== Segment start ==

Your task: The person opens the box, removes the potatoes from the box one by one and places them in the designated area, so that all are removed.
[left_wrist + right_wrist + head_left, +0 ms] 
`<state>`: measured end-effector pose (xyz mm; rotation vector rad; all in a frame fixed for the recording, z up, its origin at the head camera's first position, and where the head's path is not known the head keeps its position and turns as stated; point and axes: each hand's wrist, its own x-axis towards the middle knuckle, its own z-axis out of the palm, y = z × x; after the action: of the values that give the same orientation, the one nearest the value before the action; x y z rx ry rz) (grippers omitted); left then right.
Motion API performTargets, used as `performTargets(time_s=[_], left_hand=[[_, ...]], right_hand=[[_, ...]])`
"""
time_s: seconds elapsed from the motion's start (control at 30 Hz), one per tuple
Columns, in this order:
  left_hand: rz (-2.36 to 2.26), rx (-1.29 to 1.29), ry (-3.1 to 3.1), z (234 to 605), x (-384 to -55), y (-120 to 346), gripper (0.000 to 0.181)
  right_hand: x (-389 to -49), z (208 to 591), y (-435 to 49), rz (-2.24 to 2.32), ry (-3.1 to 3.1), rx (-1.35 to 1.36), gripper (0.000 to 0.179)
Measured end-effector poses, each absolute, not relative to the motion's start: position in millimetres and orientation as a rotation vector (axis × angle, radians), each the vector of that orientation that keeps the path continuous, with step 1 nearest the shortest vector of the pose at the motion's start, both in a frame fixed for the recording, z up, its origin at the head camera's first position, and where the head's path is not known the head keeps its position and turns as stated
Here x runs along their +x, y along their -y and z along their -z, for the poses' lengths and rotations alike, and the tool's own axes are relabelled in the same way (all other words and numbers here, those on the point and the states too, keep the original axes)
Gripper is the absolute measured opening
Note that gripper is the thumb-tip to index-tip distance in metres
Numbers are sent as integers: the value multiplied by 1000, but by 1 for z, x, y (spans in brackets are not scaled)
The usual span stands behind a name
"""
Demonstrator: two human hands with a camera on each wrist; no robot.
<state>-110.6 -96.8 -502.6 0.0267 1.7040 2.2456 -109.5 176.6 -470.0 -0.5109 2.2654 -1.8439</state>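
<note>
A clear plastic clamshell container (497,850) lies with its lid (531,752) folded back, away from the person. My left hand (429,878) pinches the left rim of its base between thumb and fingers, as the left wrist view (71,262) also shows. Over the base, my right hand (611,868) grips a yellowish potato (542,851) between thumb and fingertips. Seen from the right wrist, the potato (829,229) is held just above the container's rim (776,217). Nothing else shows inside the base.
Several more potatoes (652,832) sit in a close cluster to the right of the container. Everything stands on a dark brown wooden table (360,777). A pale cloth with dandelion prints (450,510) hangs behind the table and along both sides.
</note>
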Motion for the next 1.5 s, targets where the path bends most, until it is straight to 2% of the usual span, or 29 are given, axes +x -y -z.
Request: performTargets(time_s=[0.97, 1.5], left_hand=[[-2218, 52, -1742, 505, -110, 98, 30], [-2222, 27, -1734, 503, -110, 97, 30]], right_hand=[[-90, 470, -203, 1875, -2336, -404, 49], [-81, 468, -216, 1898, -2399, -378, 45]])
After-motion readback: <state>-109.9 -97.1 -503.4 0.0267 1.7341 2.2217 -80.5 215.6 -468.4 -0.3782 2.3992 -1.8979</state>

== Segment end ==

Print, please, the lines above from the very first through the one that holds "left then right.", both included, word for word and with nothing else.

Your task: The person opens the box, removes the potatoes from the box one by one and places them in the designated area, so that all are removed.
[left_wrist + right_wrist + head_left, +0 ms] 
`<state>`: measured end-effector pose (xyz mm; rotation vector rad; all in a frame fixed for the recording, z up, its origin at the head camera's first position, and where the head's path is not known the head keeps its position and turns as stated; point and axes: each hand's wrist, its own x-axis towards the middle knuckle, its own z-axis out of the palm, y = z × x; after the action: of the values that give the same orientation, the one nearest the value before the action; x y z rx ry rz) (grippers omitted); left then right.

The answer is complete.